**EXERCISE**
Only those lines in the data below from the line containing "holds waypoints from" through the line containing "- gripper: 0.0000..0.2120", both included, should be restated word for word.

**Records contained in a dataset**

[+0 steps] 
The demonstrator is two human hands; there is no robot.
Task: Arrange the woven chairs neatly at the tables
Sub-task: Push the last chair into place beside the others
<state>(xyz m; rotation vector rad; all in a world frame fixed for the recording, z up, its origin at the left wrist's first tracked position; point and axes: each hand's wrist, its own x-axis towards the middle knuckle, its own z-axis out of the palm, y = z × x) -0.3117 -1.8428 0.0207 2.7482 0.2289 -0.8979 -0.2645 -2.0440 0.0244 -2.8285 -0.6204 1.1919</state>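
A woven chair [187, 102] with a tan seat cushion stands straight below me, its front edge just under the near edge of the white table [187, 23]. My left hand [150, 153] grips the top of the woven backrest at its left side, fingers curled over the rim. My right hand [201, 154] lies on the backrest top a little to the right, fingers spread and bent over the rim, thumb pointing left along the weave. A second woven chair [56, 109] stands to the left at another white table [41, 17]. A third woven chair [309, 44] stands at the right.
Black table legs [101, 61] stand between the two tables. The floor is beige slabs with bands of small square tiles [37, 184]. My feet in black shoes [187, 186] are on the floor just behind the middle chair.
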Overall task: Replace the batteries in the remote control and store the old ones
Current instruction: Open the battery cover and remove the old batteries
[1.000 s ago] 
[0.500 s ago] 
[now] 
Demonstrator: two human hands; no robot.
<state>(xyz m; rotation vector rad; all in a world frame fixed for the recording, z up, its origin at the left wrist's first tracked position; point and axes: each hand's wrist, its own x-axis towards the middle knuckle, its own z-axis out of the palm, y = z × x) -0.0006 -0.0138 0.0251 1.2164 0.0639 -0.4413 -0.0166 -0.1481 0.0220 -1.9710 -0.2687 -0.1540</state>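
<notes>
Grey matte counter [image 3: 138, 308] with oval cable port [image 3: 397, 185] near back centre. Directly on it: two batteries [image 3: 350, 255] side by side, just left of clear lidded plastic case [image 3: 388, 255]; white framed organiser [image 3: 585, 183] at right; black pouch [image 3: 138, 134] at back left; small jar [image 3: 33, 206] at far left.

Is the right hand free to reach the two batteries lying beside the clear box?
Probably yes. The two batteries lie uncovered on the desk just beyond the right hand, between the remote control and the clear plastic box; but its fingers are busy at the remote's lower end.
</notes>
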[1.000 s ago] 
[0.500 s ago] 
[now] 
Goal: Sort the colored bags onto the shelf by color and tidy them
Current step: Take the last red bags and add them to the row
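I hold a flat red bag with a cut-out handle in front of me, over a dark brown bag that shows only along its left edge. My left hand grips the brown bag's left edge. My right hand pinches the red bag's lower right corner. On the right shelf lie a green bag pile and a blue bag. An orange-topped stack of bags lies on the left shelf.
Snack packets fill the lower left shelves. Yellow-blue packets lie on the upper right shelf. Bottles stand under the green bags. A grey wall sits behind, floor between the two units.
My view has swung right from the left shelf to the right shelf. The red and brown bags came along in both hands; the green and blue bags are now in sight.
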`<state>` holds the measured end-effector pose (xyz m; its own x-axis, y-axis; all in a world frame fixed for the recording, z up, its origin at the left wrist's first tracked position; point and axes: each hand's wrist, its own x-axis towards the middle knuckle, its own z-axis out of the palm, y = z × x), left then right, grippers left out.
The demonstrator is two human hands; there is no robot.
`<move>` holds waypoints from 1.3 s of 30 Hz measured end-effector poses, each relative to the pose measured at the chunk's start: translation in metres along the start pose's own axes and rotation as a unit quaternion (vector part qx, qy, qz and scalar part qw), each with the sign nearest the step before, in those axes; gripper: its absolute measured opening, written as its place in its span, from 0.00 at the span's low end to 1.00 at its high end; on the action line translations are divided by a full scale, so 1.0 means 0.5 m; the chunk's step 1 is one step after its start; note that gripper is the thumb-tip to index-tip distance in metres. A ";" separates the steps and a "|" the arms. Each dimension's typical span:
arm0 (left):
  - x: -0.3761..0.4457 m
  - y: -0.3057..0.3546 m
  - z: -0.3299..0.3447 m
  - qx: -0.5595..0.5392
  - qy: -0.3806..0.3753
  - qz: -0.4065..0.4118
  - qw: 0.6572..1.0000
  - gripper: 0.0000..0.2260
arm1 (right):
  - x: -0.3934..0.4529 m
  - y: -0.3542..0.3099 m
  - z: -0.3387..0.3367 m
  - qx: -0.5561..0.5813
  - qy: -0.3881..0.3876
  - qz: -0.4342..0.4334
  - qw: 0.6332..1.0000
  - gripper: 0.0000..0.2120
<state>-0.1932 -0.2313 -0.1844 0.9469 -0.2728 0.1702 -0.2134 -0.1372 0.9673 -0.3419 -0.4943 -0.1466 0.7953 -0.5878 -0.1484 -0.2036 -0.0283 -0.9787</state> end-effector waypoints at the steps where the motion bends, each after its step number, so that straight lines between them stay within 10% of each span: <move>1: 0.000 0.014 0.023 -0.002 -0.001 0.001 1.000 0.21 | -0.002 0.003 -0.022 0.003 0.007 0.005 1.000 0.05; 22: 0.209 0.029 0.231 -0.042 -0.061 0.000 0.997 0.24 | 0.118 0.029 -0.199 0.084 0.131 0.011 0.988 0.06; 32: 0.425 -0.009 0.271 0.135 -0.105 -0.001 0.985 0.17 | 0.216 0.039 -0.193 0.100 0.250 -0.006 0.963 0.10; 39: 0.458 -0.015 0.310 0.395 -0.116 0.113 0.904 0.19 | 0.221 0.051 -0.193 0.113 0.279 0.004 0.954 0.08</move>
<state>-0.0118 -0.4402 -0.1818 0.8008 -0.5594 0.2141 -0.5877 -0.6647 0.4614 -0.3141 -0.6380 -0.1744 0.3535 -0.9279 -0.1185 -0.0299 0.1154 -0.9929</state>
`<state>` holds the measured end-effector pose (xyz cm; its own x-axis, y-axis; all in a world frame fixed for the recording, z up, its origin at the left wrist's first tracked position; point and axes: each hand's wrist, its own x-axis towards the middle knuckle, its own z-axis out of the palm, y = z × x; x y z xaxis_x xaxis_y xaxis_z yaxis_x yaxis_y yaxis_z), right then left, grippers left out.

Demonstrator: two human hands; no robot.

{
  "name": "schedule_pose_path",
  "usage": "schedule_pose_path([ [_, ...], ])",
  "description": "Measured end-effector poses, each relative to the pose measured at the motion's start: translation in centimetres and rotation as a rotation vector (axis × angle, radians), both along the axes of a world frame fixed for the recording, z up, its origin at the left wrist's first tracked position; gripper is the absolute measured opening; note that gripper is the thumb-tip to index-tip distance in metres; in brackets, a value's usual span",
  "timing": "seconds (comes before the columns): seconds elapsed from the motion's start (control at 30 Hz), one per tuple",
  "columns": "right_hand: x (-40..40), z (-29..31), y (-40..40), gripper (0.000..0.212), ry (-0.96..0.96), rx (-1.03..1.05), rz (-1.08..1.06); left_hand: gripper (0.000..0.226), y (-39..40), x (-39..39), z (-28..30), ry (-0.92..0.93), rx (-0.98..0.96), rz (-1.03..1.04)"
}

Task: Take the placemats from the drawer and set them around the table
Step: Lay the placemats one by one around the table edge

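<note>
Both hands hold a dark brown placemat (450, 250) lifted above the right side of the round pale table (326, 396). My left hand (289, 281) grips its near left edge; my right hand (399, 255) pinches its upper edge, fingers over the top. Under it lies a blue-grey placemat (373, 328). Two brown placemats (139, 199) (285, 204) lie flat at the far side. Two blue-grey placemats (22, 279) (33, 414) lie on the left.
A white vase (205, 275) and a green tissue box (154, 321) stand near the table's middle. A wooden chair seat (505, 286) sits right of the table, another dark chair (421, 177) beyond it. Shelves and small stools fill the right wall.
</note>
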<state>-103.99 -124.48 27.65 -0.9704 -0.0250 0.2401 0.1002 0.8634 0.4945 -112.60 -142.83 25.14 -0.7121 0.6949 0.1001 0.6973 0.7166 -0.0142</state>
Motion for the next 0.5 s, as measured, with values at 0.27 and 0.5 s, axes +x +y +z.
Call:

**RESPONSE FOR THIS EXERCISE**
`<move>` holds waypoints from 1.3 s of 30 Hz measured end-effector poses, each relative to the pose measured at the chunk's start: translation in metres along the start pose's own axes and rotation as a unit quaternion (vector part qx, qy, qz and scalar part qw), each with the sign nearest the step before, in those axes; gripper: its absolute measured opening, written as its place in its span, from 0.00 at the span's low end to 1.00 at its high end; on the action line translations are divided by a full scale, so 1.0 means 0.5 m; the chunk's step 1 is one step after its start; note that gripper is the thumb-tip to index-tip distance in metres. A ";" separates the steps and a "|" the arms. Each dimension's typical span:
arm0 (left):
  - x: -0.3761..0.4457 m
  - y: -0.3057..0.3546 m
  - z: -0.3299..0.3447 m
  - qx: -0.5595..0.5392
  - qy: -0.3806..0.3753
  - qz: -0.4065..0.4118
  - qw: 0.6572..1.0000
  - gripper: 0.0000..0.2260
arm1 (right):
  - x: -0.3934..0.4529 m
  - y: -0.3542..0.3099 m
  - z: -0.3387..0.3367 m
  - qx: -0.5561..0.5813
  - qy: -0.3881..0.3876
  - qz: -0.4342..0.4334
  - qw: 0.6332..1.0000
  - gripper: 0.0000..0.2120

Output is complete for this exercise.